He chanced one eye open to catch Vic with one hand clutching her foot. She caught his eye and told him, "Laugh and I'll crush you."

Two hands raised in surrender. "Must be why you're a motorbike person. Less to contend with. Come on, we need to... Did you hear that?"


The noise was quiet, yet sharp against the silence. Both froze. Shade surveyed his surroundings: a muddle of worn buildings, unused cars, spiders, dropped bags and shattered glass. Decaying plant life was strewn across shop fronts, rotting over their plant pots. Ivy clambered up pipes.


"Must be nothing," Vic insisted. Swallowing, she stood on two feet again. Like clockwork, the squelching kicked in. A droning noise. Flesh being demolished, sliced apart in the same way raw chicken would be, accompanied by feral mutterings. Shade caught the shiver before it reached his spine. His companion, however, wasn't as lucky - she murmured, "I take it back. That's...creepy."


He followed her gaze to the shadow cast against the wall of an alleyway. It was a cat but nowhere ear common. Whiskers stretched at all angles, attached to a bulging jaw. Two rows of fangs protruded and a slick tongue darted out, claiming a glob of meat speared on the tips.

"Nasty too..." Vic whispered. As he nodded in agreement, Shade didn't expect the creature to pause mid-bite and 'look' up. It emitted a low growl. The rest thing he knew, Vic yanked on his arm and hissed, "Run!"


So he ran, pulse racing, the world inside the suit heating. The ragged breaths (that weren't his) were the only reassurance that another yellow blur was beside him.

"I can still hear it," she panted out, slowing. He followed suit, so he could stick to her side, in time for another wail to slither through the air.

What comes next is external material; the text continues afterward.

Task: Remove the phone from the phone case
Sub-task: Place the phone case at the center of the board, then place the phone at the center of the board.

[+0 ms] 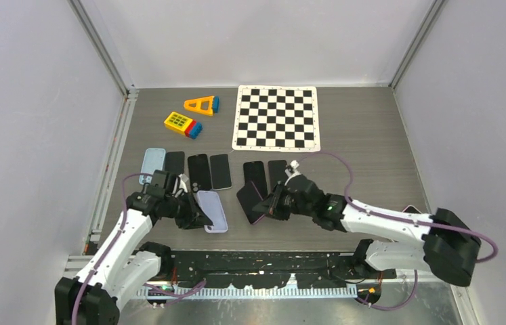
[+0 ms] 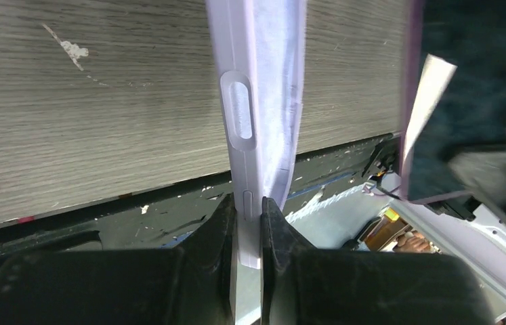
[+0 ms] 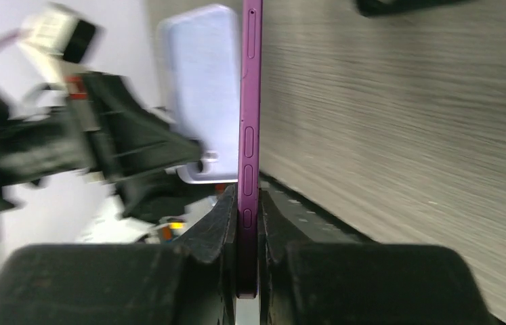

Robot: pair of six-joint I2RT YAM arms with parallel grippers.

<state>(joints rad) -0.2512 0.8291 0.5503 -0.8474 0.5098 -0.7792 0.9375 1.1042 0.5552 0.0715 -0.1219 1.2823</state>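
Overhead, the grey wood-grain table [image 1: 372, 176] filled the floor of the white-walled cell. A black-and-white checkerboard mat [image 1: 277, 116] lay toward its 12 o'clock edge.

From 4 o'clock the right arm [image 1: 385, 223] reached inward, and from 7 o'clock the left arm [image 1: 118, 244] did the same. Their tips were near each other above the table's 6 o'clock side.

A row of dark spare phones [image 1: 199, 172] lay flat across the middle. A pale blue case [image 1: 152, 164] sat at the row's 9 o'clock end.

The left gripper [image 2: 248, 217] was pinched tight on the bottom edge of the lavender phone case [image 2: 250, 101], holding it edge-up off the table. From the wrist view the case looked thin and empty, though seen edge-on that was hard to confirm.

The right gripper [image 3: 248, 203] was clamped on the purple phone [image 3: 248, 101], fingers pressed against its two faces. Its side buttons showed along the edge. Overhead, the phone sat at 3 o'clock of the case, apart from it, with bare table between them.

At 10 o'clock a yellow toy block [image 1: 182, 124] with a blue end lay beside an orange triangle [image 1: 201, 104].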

A fleeting glimpse revealed that it was a mere three streets away. Before long, Shade was traipsing over rubble and his strained air filter narrowed the path. His mouth ran dry.


"Over here." Vic was stood over an upturned limousine. Skidding, he went to her aid and climbed atop the vehicle. Together, they pried the door open just as it began to indent his gloves and the noise got louder and their pursuer gained on them.

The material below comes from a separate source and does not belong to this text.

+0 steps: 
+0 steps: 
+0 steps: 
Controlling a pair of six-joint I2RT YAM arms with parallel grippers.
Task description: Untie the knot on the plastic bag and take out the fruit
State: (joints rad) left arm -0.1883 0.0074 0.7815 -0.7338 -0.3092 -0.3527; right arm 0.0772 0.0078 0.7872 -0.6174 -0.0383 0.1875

"Ladies first," he offered. The last thing he saw before the universe became a dim confinement, was a swirl of black strands and a paw emerging from the closest alleyway.


The air inside was stuffy and there were pieces of a shattered Coco Chanel bottle beneath their feet. Yet Vic found it in her to say, "It's just like hide and seek... Eh, Sooty?"

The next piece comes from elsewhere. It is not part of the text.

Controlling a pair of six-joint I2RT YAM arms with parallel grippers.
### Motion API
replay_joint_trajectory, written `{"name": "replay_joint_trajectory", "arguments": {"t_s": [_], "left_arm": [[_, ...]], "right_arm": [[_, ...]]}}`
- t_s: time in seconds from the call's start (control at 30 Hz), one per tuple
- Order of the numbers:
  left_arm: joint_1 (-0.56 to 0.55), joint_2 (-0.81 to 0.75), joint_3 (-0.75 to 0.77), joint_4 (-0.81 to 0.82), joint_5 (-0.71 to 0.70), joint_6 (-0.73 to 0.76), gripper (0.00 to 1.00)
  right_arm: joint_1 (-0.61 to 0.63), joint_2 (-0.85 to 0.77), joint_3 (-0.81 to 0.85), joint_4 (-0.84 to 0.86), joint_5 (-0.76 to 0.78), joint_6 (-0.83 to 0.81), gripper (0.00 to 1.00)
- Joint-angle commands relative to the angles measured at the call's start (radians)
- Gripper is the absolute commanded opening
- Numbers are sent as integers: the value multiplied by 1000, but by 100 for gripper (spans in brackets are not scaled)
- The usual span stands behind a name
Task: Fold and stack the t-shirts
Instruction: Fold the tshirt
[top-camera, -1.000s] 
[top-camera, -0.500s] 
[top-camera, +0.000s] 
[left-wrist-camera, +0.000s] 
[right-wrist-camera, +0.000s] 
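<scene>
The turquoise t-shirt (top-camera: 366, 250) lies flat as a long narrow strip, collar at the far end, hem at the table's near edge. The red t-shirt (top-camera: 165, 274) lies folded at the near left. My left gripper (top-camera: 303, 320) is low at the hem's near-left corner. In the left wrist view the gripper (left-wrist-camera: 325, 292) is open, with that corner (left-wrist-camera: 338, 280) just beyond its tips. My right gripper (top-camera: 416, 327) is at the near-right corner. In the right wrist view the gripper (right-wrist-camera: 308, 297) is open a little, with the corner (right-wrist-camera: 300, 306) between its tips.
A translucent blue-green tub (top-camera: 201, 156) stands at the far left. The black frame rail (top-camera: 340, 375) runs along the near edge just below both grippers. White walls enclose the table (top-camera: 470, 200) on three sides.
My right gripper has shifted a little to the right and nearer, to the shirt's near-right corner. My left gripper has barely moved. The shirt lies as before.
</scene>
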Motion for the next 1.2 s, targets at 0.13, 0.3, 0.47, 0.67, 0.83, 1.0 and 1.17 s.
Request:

"Really, I never noticed that thing chasing us..." He shook his head as his rapid breathing slowed.

Of all things, she had to pick hide and seek, he mused.

"Come on, don't tell me you didn't play it when you were a kid."

Shade stared at his friend, taking on her slouch and her half-smile. So, he propped one knee up, rested an arm on it and replied, "Yeah, sure I did. We played board games more, though."

Vic seemed convinced and started to tell him a little tale - something to do with Monopoly and her cousin. But his mind was far away from her 11-year-old life and inching closer to his.


He pushed open the flat door, mind soaring, a great grin plastered to his face. Pain seemed months in the past as the grade report blew against his fingers, following the orders of the wind that drifted in through the open windows. He held his breath and controlled his footsteps.


With minute struggle, he forced a laugh back down his throat. Hands extracted from their fidgeting, he reached for the door handle. Yet his hand halted when the raised voices seeped through the crack beneath the door.

"I'm tired of it, --. I want to drink coffee and do the dishes and teach Shade to drive. I don't want to spend every waking moment thinking about war." It was his mother's voice - high-strung to say the least.


Shade pressed an ear to the cold birch wood. He ignored the shivers that ran into his body, instead he listened while (punctuated by a sigh) his father replied, "Someone has to do it. Cade-"

"Cade tried it and died in the process. What makes you think it'll be any better for you?"

"Is this about Monica?"


Silence fell and neither parent made any attempt to break it. On his side of the door, Shade was frozen in place. The two adults let the quiet prosper until it had almost crushed them.

"Too. Far. Shade will be home soon, let's not argue in front of him."


The young boy took that as his cue to back away from the door. When it opened, there was a wild quality to his mother's eyes. Even while he was hugged and pulled into the living room, and his father took the paper from his hand, something seemed off. His bones tingled with it.


"What's this?" his father inquired, his mother heading towards the kitchen.

"My grades. The report's coming later." Coral handed him a glass of apple juice, accompanied by a lingering pat on the shoulder.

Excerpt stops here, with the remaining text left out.